Захотелось помочь несчастному. Но как? Я спросил: «Где же дом твой? Давай выведу тебя, лечиться надо». На это он, помолчав, выдавил: «Нет теперь у меня дома. Беглый каторжник я».

И снова охватила меня жуть. Достал фляжку спирта — я всегда беру его в тайгу и берегу на случай какой хвори. До села оставалось два дня ходу, и порешил я, сам не знаю почему, употребить теперь этот запас с несчастным беглым каторжником, обреченным на смерть. А не подумал, что опьяневший преступник может стать значительно опаснее.

Жалостью к нему я проникся еще и потому, что отбывал сахалинскую каторгу мой сосед по селу, смирный, работящий крестьянин, в припадке ревности удушивший свою бабу-изменницу.

Выложил на стол остатки сахара, чай, сало. Поставил фляжку, разлил. Свою кружку беглый странно зажал сухими черными ладонями и тут же опрокинул в горло. Изголодавшим волком набросился на сало.

Быстро опьянев, он уронил голову на стол и заплакал… Много я пожил на свете, но такого плача не слышал ни до ни после того дня. Да и не плакал он, а ревел хриплым басом, катая лохматую голову по грязному столу, стуча по нему мертвыми ладонями, непонятно что приговаривая. Но скоро выплакался, уставился в черное подпарившееся стекло барачного окошечка, а потом и заговорил.

Я не перебивал его, ни о чем не спрашивал, а только слушал и глядел в глаза. Были они будто из мутного темного стекла, совсем без блеска. А щеки так запали, что вроде бы спеклись над его большими челюстями, и ему трудно было их разлепить в разговоре.

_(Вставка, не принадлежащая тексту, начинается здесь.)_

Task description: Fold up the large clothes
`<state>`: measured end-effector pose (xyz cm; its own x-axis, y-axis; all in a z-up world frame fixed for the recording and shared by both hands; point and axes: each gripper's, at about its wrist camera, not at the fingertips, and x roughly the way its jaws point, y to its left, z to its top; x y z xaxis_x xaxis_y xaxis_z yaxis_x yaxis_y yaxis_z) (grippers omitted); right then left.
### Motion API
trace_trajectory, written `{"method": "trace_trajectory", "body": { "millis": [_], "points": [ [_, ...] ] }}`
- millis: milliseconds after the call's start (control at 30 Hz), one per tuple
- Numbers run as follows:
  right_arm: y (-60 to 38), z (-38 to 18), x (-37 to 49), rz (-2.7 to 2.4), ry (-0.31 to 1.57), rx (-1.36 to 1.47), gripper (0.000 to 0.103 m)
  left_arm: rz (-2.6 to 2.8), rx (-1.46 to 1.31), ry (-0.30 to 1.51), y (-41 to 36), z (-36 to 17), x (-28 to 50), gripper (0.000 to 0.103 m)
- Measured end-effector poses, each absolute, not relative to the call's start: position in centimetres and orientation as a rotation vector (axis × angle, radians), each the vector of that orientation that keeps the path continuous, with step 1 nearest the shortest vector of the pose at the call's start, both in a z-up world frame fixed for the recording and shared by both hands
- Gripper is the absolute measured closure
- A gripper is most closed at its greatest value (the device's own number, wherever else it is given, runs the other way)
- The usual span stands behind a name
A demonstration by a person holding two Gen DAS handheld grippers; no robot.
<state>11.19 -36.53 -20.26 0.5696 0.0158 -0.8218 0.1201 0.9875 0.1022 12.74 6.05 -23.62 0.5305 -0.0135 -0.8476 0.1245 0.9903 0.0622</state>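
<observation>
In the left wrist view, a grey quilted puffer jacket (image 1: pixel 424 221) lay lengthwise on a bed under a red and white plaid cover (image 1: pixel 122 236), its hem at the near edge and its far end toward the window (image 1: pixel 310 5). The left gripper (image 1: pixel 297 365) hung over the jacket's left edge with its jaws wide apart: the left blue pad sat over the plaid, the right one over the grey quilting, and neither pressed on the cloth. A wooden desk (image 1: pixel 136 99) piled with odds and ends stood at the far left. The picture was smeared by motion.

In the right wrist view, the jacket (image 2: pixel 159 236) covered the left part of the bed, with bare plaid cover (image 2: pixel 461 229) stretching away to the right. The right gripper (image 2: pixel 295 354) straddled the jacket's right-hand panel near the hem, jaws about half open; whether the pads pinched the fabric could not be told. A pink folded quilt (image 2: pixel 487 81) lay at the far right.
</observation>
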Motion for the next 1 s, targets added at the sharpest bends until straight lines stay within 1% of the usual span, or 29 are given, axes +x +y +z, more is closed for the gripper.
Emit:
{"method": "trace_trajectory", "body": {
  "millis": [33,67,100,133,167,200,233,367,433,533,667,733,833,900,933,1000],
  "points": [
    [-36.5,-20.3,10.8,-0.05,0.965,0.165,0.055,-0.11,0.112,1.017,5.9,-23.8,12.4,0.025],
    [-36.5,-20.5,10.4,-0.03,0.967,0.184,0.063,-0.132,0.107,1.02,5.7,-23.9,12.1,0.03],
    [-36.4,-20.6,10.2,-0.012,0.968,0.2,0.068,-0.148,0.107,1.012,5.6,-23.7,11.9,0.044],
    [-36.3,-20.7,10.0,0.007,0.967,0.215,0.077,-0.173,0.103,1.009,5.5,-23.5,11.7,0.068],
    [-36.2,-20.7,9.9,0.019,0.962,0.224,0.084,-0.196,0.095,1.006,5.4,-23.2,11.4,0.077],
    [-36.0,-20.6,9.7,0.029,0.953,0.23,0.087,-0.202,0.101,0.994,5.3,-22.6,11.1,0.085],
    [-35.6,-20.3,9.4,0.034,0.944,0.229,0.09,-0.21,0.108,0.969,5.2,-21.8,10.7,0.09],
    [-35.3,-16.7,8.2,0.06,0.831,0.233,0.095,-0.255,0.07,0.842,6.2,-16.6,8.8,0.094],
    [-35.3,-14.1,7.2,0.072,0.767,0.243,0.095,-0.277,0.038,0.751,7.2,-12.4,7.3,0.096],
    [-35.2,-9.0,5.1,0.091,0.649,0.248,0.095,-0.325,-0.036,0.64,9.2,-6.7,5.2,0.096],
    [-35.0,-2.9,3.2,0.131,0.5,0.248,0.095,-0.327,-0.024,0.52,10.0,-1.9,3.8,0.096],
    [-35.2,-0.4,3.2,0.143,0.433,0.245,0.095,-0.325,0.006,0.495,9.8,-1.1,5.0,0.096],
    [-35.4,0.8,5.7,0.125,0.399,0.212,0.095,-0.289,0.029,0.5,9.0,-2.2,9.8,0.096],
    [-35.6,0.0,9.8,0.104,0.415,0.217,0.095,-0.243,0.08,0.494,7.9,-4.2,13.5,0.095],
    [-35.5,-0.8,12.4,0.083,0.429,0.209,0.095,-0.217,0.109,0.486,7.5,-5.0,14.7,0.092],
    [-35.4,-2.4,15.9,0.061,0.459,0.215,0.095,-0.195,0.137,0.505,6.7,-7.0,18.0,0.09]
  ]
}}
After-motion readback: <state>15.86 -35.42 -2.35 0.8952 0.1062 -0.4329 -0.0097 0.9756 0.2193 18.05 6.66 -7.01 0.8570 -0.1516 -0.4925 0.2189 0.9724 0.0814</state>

«Расскажу я свою жизнь, — начал он. — Конец ее близок, попа здесь не найдешь, исповедуюсь тебе. Ты крещеный? Вот и ладно…

С Раздольного я. Крестьянствовал. Была жена, два сына, дом, скотина: конь, корова, чушки. Сеял хлеб, картоху садил, овощ всякий. Небогато жил, но и не голодовал.

На одной свадьбе убил я во зле и хмелю оглоблей пьяного лавочника, приставившего нож к горлу хворого соседа по двору.

Осудили на десять лет каторги, отправили пароходом на Сахалин, в Дуйскую тюрьму.


Поначалу жутко было, хоть башку об камень. Грязь, вонища, клопы, вши. Надзиратели. От работы к вечеру руки и ноги тряслись. И так скучал на той каторге по дому, что усталое тело сон не брал. Да что ни день, то все сильнее тосковал по своей родине, по жене, сынам. Даже по коню и корове.

В первый год держали меня в ручных и ножных кандалах да еще прикованным цепью к тачке, на которой днями работал на строительстве дороги, а ночью спал с ней рядом. Потом от кандалов и тачки отставили, можно было свободно ходить даже по деревне. Режим там был не такой строгий. Ну и убег я. Бежал сломя голову, в надежде, что поможет бог добраться до материка.

Летом дело было. Поблукал по сахалинской чащобе да чуть не подох от голода, гнуса и мокроты всякой, хорошо — изловили меня да назад водворили. Всыпали пятьдесят плетей и добавили четыре года. Подумал я, что быть мне каторжником еще тринадцать лет, да после сроку десять — поселенцем, а там и старость… А по дому и семье тоска сосет и сосет.

Сговорился я с одним старичком снова бежать. Он бегал уже пять раз, и стала ему каторга бессрочной. Опытный был дед в этом деле, хитрый. До Благовещенска доходил, а там оплошку давал и попадался.

Рассказал он, что бежать по Сахалину надо не вдоль берега, где посты и людно, а горами, тайгой, строго на север, сначала вдоль речки Тыми, потом по ее левому притоку и только недели через две поворачивать на запад, к узкому проливу. Зимой по льду его одолеть можно за два-три часа, а летом надо переплывать на плоту из бревен. Говорил он, что на материке не к Николаевску на север нужно переть, а вдоль пролива на юг, до низкого места, по которому в западном направлении берегом большого озера за три-четыре дня выходить к Амуру у Софийска, а там вдоль реки до Хабаровска два месяца ходу, не больше.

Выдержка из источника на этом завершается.